* Goal of the exercise
Lines outside the range are not wanted. Give again exactly the lines between the line holding "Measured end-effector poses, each" and the line holding "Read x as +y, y", inclusive, from the listing below.
════════════════════
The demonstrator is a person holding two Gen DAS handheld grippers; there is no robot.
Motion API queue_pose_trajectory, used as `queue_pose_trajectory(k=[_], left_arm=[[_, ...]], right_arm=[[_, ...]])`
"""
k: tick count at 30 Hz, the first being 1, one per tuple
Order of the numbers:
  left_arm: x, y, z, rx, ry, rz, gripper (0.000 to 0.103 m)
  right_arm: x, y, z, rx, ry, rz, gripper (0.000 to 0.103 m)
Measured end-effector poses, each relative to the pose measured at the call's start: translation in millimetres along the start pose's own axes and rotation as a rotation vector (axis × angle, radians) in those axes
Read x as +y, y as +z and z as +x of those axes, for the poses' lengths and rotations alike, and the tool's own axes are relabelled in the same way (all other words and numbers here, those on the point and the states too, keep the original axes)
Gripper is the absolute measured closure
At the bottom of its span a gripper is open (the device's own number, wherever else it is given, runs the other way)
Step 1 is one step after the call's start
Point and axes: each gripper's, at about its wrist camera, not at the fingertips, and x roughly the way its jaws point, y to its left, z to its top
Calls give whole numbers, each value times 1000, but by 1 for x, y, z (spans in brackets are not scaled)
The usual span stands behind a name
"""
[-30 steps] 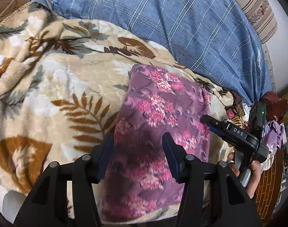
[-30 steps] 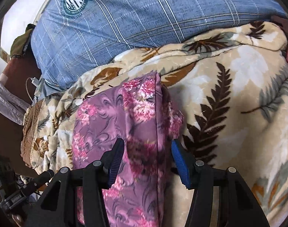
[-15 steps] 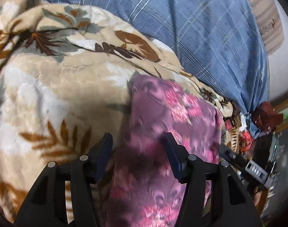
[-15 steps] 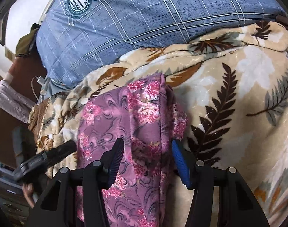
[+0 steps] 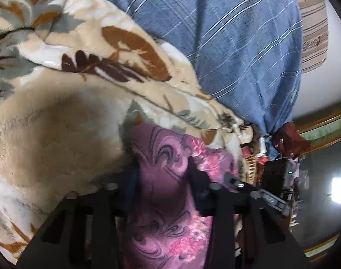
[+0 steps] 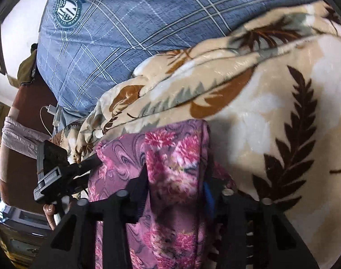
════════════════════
* Your solution
Measured end-effector poses, each relative to the pose measured at the call's start: translation in millimetres along the start pose's own axes and rotation as a rotation vector (axis × angle, radians) in those axes
Read x as +y, y as +z and z as +x of those axes, for the poses' lengths and rotations alike, and the tool's own axes are relabelled in the same way (all other words and numbers here, those on the point and the states too, keep the original axes)

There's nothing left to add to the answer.